• _EXERCISE AIM_:
When the string "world" is part of a line in the data below, report the whole line.

• _RECORDED DATA_:
>>
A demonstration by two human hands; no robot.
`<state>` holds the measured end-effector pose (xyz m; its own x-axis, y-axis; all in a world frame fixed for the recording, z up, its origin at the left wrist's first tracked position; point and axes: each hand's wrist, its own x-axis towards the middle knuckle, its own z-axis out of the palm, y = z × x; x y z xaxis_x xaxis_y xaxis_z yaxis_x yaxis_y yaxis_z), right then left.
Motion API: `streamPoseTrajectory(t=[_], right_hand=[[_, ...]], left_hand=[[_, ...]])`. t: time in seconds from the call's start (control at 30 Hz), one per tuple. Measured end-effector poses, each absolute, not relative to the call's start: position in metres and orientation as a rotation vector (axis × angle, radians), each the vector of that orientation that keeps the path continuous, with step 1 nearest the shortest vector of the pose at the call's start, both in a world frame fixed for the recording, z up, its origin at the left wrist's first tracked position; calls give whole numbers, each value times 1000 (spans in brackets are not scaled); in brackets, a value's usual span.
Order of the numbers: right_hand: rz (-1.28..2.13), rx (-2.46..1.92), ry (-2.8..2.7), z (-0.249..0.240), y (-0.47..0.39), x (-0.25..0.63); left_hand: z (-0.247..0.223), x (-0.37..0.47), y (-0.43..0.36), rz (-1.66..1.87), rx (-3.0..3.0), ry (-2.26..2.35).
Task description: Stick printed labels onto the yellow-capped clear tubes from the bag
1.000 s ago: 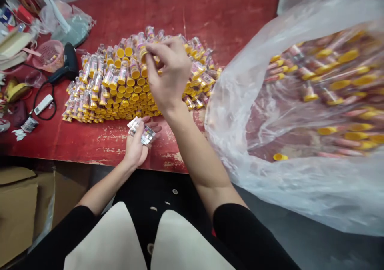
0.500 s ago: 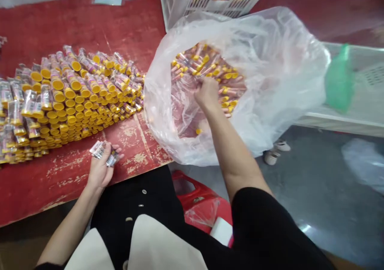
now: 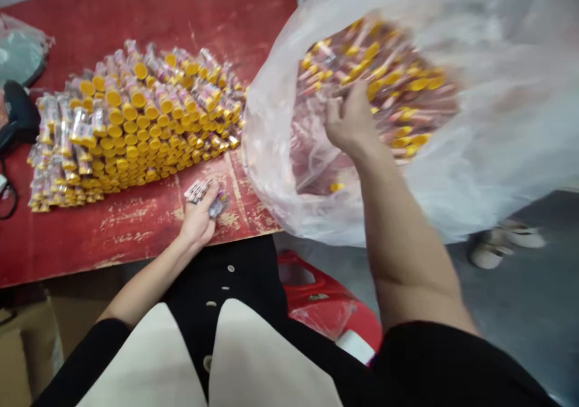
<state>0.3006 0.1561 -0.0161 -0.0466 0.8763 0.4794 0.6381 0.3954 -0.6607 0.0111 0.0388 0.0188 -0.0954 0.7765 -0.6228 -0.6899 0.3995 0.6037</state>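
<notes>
My left hand [image 3: 199, 217] is closed on a small bundle of printed plastic sleeves [image 3: 198, 191], just above the front edge of the red table. Inside the mouth of a large translucent plastic bag [image 3: 271, 172], my right hand [image 3: 350, 117] has its fingers curled at the near side of many loose yellow-capped tubes [image 3: 407, 111]. Blur hides what those fingers grip. Left of the bag lies a big stacked pile of yellow-ended tubes [image 3: 136, 123] in clear printed wrapping, most with their round ends facing me.
The worn red table [image 3: 126, 220] runs along the front. At its left are a dark device with a cable [image 3: 20, 114] and a bagged greenish item [image 3: 20, 51]. Below stands a red stool [image 3: 316, 286], with cardboard [image 3: 36, 353] at lower left and a pair of shoes [image 3: 502, 244] on the floor.
The view has shifted, bringing the bag closer and the table's left end into sight. My right hand stays in the bag, its fingers now more visible. My left hand still holds the sleeves.
</notes>
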Motion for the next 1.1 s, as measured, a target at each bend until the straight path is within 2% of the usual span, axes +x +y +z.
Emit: streamPoseTrajectory(t=[0.13, 0.27, 0.4, 0.53, 0.77, 0.97, 1.1], right_hand=[[652, -1268, -1712, -13, 62, 192], [966, -1240, -1115, -24, 14, 116], [1039, -1231, -858, -24, 15, 94], [1117, -1210, -920, -16, 10, 101], [659, -1294, -1550, -4, -18, 139], [308, -1205, -1682, 6, -21, 141], [231, -1222, -1649, 12, -26, 141]], left_hand=[[15, 21, 36, 1303, 116, 1015], [10, 19, 26, 1418, 219, 1019], [6, 15, 21, 1501, 262, 1088], [9, 12, 24, 1485, 164, 1096], [22, 0, 29, 1304, 31, 1094], [17, 1, 24, 1285, 105, 1016], [18, 0, 19, 1281, 233, 1028]])
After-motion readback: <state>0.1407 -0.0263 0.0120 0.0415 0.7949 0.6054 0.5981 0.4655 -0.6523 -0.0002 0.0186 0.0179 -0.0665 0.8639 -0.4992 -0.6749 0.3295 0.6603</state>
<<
• _TASK OUTPUT_:
`<state>` holds the measured end-effector pose (xyz m; its own x-axis, y-axis; all in a world frame fixed for the recording, z up, its origin at the left wrist's first tracked position; point and axes: each hand's wrist, its own x-axis towards the middle knuckle, its own z-axis out of the palm, y = z × x; x y z xaxis_x xaxis_y xaxis_z yaxis_x yaxis_y yaxis_z), right then left.
Motion API: `streamPoseTrajectory(t=[_], right_hand=[[_, ...]], left_hand=[[_, ...]])`. t: time in seconds from the call's start (control at 30 Hz), one per tuple. Measured end-effector poses, each absolute, not relative to the call's start: position in metres and orientation as a rotation vector (axis × angle, radians), each the vector of that orientation that keeps the path continuous, with step 1 nearest the shortest vector of the pose at the call's start, both in a world frame fixed for the recording, z up, its origin at the left wrist's first tracked position; calls give whole numbers, each value times 1000 (spans in brackets are not scaled); in brackets, a value's usual span.

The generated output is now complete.